# Buchanan C-24



## electro916 (Jan 16, 2009)

Does Greenlee make an equivalent crimper to the Buchanan C-24?


----------



## Lone Crapshooter (Nov 8, 2008)

If that is the tool that makes the 4 indentations on the copper sleeves for the crimp-on wirenuts the answer is no they don't.


----------



## MDShunk (Jan 7, 2007)

Never saw one by Greenlee. 

There are a good many other 4-way crimpers, made mostly for aviation terminals. They're generally for tiny pins, though; typically for d-stub and CPC type connectors. I know Tyco makes probably a couple dozen different one's, but you're in the couple hundred dollar a piece range.


----------



## bduerler (Oct 2, 2009)

paladin makes one i think


----------



## bduerler (Oct 2, 2009)

i have a *Buchanan C-24 but i had to order it through Ideal.
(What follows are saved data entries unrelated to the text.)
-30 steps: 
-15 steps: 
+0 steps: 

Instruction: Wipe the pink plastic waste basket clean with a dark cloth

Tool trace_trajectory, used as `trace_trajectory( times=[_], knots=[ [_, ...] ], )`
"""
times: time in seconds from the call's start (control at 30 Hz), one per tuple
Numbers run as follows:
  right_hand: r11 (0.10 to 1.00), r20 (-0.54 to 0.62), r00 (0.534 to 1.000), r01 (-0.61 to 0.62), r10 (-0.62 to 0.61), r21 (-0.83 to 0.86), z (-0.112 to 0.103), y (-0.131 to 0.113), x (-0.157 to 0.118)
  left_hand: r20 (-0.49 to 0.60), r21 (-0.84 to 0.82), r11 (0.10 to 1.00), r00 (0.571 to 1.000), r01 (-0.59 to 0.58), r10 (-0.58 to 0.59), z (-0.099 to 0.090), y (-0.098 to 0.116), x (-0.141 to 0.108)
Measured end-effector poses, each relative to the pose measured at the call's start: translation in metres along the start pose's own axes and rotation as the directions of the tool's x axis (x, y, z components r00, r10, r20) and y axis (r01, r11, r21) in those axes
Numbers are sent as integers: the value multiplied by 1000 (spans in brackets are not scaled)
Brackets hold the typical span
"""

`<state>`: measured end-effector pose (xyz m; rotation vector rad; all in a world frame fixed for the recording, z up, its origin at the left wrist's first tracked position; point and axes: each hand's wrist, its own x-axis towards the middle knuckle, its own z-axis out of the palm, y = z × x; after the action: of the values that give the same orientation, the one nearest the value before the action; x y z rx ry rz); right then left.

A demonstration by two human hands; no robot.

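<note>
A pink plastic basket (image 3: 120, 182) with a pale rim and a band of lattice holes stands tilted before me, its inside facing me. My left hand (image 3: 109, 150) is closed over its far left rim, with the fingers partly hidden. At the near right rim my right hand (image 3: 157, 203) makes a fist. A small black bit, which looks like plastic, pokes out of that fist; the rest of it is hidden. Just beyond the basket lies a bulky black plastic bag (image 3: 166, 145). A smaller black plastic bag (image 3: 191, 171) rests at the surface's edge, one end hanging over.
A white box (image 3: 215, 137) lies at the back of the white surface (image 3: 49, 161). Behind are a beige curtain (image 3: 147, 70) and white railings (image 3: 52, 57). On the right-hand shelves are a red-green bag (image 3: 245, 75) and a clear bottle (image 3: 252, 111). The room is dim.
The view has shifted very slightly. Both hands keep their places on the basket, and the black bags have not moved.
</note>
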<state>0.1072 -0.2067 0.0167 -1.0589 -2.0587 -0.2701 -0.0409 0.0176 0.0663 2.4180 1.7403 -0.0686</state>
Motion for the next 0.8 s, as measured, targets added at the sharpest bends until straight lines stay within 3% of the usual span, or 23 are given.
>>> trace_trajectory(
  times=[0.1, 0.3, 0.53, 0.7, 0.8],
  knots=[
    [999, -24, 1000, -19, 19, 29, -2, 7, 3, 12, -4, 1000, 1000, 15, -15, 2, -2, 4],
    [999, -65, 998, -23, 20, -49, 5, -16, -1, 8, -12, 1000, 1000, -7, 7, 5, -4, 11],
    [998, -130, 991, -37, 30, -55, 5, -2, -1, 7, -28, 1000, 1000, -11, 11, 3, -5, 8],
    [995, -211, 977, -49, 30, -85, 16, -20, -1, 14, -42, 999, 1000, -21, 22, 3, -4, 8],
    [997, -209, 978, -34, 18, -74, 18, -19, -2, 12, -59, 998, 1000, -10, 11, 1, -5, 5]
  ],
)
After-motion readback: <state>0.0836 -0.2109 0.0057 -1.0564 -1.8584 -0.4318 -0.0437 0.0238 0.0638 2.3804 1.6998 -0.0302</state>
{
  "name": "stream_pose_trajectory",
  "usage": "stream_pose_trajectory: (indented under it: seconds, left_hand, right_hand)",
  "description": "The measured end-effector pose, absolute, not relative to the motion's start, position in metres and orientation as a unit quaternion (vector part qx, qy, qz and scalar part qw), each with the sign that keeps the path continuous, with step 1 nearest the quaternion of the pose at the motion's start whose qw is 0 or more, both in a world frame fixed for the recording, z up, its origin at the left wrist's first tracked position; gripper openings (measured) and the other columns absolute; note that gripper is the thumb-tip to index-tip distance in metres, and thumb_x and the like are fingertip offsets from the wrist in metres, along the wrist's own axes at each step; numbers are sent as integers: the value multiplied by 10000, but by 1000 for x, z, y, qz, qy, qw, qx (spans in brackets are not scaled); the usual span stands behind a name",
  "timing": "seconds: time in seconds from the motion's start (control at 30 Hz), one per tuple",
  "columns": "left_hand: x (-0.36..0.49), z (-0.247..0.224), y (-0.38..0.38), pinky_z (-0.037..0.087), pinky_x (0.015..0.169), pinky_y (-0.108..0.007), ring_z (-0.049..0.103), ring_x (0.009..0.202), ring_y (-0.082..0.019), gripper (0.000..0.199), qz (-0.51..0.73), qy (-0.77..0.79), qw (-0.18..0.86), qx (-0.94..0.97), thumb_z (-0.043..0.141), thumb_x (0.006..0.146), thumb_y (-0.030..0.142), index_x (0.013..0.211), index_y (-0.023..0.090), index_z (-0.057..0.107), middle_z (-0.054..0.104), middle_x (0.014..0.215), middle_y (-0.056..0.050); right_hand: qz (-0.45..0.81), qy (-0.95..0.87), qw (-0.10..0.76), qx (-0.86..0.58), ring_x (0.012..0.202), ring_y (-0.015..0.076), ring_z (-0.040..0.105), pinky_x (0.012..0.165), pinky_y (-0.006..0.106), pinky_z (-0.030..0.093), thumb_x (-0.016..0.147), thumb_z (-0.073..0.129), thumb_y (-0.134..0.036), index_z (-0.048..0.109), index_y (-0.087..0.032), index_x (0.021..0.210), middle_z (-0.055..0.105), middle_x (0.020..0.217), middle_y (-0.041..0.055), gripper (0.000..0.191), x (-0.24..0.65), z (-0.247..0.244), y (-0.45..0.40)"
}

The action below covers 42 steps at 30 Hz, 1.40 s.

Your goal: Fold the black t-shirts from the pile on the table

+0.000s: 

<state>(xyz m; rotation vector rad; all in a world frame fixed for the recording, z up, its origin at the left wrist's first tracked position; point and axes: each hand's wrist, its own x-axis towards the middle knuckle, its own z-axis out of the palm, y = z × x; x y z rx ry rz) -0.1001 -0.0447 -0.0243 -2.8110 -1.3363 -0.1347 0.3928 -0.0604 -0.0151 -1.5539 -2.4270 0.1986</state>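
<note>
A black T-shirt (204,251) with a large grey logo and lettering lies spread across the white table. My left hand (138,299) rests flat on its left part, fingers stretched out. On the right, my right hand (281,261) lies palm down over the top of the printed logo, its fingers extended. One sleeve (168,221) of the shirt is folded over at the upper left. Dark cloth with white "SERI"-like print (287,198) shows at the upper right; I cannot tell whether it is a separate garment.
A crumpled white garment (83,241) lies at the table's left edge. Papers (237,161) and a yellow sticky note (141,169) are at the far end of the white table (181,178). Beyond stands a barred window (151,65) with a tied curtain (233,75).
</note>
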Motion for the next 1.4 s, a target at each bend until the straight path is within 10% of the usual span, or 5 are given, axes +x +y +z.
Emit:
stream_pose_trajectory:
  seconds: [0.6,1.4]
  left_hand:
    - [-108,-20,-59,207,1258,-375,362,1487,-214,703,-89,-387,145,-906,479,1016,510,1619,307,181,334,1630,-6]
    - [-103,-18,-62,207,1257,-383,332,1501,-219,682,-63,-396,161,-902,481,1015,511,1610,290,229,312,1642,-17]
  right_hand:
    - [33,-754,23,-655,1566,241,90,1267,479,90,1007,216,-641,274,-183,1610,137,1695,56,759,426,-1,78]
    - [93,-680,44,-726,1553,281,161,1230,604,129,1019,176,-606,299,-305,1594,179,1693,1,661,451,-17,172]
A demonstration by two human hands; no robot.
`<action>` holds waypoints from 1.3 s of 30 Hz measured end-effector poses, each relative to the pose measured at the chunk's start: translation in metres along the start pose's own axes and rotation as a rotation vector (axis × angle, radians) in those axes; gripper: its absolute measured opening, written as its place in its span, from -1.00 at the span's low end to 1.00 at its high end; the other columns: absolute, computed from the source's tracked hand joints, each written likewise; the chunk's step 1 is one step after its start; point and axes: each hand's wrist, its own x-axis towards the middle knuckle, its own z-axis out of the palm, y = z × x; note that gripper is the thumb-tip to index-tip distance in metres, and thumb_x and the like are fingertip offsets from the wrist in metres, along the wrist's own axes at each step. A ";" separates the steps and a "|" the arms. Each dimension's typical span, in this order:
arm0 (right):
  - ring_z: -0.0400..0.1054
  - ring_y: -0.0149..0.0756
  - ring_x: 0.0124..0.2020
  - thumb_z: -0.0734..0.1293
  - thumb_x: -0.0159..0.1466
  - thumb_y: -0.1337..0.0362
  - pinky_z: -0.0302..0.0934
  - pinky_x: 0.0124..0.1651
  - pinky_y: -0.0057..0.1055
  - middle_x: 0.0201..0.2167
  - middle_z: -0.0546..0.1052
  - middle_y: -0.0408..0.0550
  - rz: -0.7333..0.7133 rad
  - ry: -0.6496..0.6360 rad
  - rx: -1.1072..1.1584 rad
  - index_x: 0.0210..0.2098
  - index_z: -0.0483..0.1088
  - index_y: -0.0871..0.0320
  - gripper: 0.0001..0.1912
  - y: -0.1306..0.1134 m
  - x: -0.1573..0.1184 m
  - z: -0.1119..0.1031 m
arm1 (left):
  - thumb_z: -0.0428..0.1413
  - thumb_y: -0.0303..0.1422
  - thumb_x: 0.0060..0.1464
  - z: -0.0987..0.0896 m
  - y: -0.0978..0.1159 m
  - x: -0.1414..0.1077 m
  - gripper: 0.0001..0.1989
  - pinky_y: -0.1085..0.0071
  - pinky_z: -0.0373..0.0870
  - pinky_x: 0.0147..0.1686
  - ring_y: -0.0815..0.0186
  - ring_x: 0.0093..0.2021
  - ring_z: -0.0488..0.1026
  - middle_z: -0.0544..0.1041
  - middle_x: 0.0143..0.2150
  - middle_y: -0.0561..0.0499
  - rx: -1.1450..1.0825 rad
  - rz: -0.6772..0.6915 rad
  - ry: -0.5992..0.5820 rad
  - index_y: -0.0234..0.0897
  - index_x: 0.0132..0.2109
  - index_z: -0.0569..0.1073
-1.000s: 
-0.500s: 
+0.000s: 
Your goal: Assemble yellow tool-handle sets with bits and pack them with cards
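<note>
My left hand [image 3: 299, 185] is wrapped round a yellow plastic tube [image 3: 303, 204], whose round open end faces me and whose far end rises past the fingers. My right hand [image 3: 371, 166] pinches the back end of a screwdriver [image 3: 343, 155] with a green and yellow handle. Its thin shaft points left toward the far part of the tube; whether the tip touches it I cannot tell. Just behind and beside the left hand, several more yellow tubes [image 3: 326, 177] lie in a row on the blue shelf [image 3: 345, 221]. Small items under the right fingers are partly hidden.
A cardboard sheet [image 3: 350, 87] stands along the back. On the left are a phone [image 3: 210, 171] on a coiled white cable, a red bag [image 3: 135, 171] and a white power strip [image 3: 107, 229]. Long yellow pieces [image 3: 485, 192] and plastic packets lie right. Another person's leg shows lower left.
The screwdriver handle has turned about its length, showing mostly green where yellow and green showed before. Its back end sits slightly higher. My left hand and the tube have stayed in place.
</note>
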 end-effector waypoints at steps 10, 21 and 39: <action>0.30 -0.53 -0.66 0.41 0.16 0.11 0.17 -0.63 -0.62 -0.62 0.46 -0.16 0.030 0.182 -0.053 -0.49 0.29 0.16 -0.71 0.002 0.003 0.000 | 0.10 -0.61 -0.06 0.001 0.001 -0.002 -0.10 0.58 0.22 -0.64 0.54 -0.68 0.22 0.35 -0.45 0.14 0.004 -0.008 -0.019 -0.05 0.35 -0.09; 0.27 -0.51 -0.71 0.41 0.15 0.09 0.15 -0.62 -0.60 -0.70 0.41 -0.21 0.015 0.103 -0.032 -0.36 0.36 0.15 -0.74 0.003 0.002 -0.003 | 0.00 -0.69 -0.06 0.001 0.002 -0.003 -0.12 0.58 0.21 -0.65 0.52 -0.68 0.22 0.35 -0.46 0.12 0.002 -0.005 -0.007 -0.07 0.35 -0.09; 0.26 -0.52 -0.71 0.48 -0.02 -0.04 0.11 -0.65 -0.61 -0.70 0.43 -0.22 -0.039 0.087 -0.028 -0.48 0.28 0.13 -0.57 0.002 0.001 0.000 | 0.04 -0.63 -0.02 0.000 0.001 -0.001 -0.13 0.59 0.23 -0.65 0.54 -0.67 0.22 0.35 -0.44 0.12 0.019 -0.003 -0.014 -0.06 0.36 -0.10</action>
Does Ideal own Buchanan???
*


----------



## MDShunk (Jan 7, 2007)

bduerler said:


> i have a *Buchanan C-24 but i had to order it through Ideal. Does Ideal own Buchanan???
> *


Yeah. For quite a number of years now.


----------



## bduerler (Oct 2, 2009)

here is the paladin one


----------



## MDShunk (Jan 7, 2007)

bduerler said:


> here is the paladin one


Yeah, that's for the 20-whatever gauge pins for d-stub and CPC connectors. The next size bigger tool does the ferrules for putting on wires that go on terminal strips.


----------



## bduerler (Oct 2, 2009)

MDShunk said:


> Yeah, that's for the 20-whatever gauge pins for d-stub and CPC connectors. The next size bigger tool does the ferrules for putting on wires that go on terminal strips.


22-26 AWG i believe but dont hold me to it. i dont use the C-24 all that much actually i have only used it maybe a dozen times in three years of owning it but i know the second i take it out of my bag i will need it everyday


----------



## 480sparky (Sep 20, 2007)

Here's the Buchanan:













Gives nice, solid 4-sided crimps:








​


----------